Clear regulations were coming, Bitcoin had a fresh institutional narrative, and ETFs were ready to make it easy for big money to get exposure.

Record scratch

The world's biggest economy was finally embracing the technology we all spent 16 years building. Vibes were high.

Then came perhaps the dumbest thing I've ever seen in my 8 years in crypto.

The President of the United States of America - Donald J. Trump - launched his own shitcoin. Then his wife launched one too.

The conversation shifted overnight from "crypto will modernize financial markets" to "the president is running a pump and dump." A bunch of retail investors rushed into $TRUMP. Most got burned. And just like that, the people who've always hated this industry had a new reason to call the whole thing a scam.

Staying positive

Crypto has shrugged off embarrassment before, and there was still plenty to be positive about.

Billions were flowing into the Blackrock Bitcoin ETF. Stripe, Visa, and even 100-year old companies like MoneyGram were going all-in on stablecoins.

The Trump admin made good on passing federal stablecoin regulation, with the market structure bill (Clarity) that would set clear rules for the entire industry right behind it.

It was still game on.

10/10

Most market participants (myself included) were looking for the year to close out at all-time highs. The Fed was cutting rates, Bitcoin was revisiting its $125K ATH, and pundits were calling for $250K BTC, and $12K ETH alongside fresh highs for stocks and gold.

Then on October 10th, Trump announced 100% tariffs on China, and MSCI proposed kicking crypto-heavy companies out of the indexes that pension funds and ETFs track. That second one threatened to cut off one of the biggest sources of buying pressure for Bitcoin.

Markets sold off, and then the real carnage for crypto kicked in. Crypto investors were over-levered (as they tend to be), and then a glitch on Binance - the world's largest exchange - triggered the largest single day liquidation in crypto history. $30-40B in forced selling occurred, and some altcoins nuked 70% in a single day.

It's generally believed that this event temporarily broke crypto markets, and we decoupled from rising equities and commodities from there.

Down only

Next, the real pain. Crypto was down-only while everything else ripped.

The set-up for the ATHs prophesied by Tom Lee that would send us to Valhalla was there. Rate cuts, dollar weakness, risk-on everywhere.

The S&P closed the year at ATHs. Gold and silver went on biblical runs. Peter Schiff danced on our graves.
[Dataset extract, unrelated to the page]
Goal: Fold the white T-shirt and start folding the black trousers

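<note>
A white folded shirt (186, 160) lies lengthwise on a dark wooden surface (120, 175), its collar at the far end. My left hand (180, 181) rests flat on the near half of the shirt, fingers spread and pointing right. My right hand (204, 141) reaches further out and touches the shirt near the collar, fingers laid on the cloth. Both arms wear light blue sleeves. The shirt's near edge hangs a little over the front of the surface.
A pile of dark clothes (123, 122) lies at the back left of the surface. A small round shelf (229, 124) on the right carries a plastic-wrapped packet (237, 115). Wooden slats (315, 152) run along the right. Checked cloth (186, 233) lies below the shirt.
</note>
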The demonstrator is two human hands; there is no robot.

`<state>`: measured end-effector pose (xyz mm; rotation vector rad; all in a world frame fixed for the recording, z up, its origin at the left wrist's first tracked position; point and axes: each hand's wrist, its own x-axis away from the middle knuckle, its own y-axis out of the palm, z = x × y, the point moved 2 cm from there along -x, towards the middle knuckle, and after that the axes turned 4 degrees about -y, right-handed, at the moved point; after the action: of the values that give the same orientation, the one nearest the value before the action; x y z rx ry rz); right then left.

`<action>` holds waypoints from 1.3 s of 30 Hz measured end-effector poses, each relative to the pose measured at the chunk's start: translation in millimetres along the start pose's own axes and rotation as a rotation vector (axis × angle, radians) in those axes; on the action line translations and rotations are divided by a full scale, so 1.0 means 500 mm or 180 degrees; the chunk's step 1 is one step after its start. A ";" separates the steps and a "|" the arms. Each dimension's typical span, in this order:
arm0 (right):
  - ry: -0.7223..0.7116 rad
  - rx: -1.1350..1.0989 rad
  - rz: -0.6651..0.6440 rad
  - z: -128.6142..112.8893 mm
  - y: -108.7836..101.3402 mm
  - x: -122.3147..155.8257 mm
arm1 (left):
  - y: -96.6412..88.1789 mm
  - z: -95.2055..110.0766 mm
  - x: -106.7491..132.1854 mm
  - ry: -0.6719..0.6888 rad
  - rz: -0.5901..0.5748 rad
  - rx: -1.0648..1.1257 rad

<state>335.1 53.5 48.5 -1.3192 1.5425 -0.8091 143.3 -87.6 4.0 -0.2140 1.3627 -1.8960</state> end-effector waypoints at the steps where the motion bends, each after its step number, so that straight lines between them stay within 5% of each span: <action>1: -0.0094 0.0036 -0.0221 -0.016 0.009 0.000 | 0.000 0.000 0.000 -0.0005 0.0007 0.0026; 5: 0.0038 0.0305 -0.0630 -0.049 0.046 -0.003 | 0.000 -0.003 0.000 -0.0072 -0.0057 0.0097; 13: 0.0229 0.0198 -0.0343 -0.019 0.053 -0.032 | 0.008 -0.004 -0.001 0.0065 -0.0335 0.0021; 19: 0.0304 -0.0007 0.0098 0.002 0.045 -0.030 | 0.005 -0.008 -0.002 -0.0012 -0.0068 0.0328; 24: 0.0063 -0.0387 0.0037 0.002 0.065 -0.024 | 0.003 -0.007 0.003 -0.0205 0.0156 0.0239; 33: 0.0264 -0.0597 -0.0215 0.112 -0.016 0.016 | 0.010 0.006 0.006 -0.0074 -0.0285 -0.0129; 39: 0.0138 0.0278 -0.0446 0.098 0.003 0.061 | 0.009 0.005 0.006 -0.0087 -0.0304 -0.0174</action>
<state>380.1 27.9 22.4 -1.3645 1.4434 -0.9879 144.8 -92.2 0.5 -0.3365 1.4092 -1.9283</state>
And crypto just sat there and bled.

The re-coupling

In 2026, the rest of the market started falling too, and crypto fell with it.

The S&P started giving back trillions in gains and gold and silver had their worst sell-off in over 40 years.
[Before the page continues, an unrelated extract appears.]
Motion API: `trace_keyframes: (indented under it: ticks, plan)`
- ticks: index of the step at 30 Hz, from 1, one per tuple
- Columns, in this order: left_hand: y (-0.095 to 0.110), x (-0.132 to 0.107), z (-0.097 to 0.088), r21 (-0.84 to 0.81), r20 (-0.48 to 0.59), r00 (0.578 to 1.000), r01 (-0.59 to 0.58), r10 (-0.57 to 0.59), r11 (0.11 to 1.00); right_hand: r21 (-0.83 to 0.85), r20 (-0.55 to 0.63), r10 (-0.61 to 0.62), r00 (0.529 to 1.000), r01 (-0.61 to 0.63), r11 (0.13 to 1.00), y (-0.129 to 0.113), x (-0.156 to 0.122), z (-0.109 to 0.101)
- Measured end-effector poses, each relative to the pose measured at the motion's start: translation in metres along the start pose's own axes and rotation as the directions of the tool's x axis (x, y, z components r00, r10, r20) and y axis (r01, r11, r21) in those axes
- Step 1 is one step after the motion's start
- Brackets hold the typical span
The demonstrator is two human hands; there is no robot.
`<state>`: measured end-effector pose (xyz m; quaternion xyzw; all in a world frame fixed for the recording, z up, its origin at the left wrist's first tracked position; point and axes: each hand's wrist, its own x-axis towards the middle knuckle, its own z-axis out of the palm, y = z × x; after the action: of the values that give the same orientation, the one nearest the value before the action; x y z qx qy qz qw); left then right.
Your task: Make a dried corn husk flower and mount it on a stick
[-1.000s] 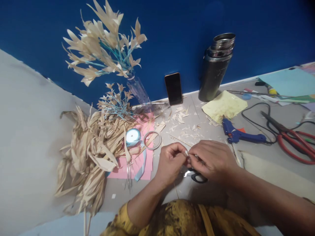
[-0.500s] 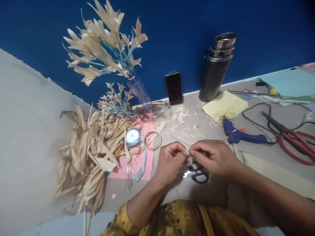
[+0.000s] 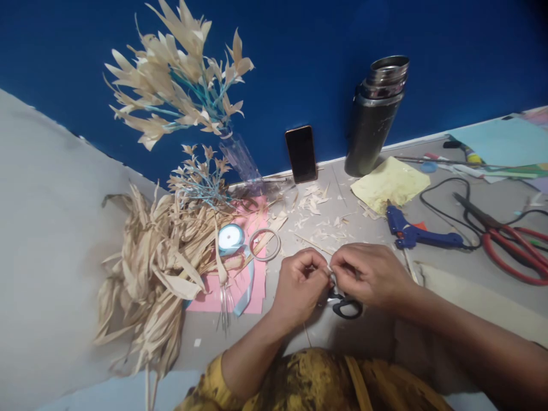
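Observation:
My left hand (image 3: 303,283) and my right hand (image 3: 369,274) meet above the table, fingertips pinched together. Between them is a small pale piece (image 3: 329,268), probably corn husk, mostly covered by the fingers. Black-handled scissors (image 3: 347,308) lie on the table just below the hands, partly hidden by them. Pale husk scraps (image 3: 314,200) are scattered beyond the hands. To the left lie a light blue ribbon spool (image 3: 231,238), a ring-shaped roll (image 3: 265,245) and a bundle of thin wires (image 3: 225,305) on pink paper (image 3: 257,291).
A heap of dried corn husks (image 3: 145,274) covers the left side. Husk flowers (image 3: 180,85) stand in a clear vase (image 3: 242,157). A phone (image 3: 301,154) and a flask (image 3: 374,123) stand by the wall. At right are a blue glue gun (image 3: 422,234) with its cord and red-handled shears (image 3: 509,245).
My fingertips have drawn closer over the pale piece, and less of it shows. My left hand has shifted slightly right, covering more of the scissors.

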<state>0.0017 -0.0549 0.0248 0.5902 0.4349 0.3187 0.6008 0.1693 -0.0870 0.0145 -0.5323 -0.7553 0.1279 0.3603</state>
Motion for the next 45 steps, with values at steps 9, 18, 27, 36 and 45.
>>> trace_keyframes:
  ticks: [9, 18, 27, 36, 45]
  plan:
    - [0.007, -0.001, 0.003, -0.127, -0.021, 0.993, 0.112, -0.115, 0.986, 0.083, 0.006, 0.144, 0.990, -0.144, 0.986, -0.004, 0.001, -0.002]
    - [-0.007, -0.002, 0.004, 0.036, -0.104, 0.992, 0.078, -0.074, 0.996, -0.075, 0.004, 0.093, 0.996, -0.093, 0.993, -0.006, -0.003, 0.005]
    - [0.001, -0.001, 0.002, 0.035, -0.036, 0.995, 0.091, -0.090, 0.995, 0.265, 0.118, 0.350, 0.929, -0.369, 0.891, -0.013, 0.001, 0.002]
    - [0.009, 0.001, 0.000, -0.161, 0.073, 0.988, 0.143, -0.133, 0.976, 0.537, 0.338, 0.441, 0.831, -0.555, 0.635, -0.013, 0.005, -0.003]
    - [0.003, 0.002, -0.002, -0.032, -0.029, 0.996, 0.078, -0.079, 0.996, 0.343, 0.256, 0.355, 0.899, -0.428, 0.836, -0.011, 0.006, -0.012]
On February 4th, hedge funds got crushed. Many chalk it up to a tech sell-off caused by fears that AI would render software companies obsolete. Either way, risk managers had to step in and cut positions, including Bitcoin, which they were now heavily exposed to through ETFs, options, etc.

Selling sent BTC downward, which triggered more mechanical selling, which then bled into crypto-native funds. Trend Research reportedly had a $2B ETH position on Aave that got liquidated, making things even worse.

Trad-fi selling begot crypto selling. Not the other way around.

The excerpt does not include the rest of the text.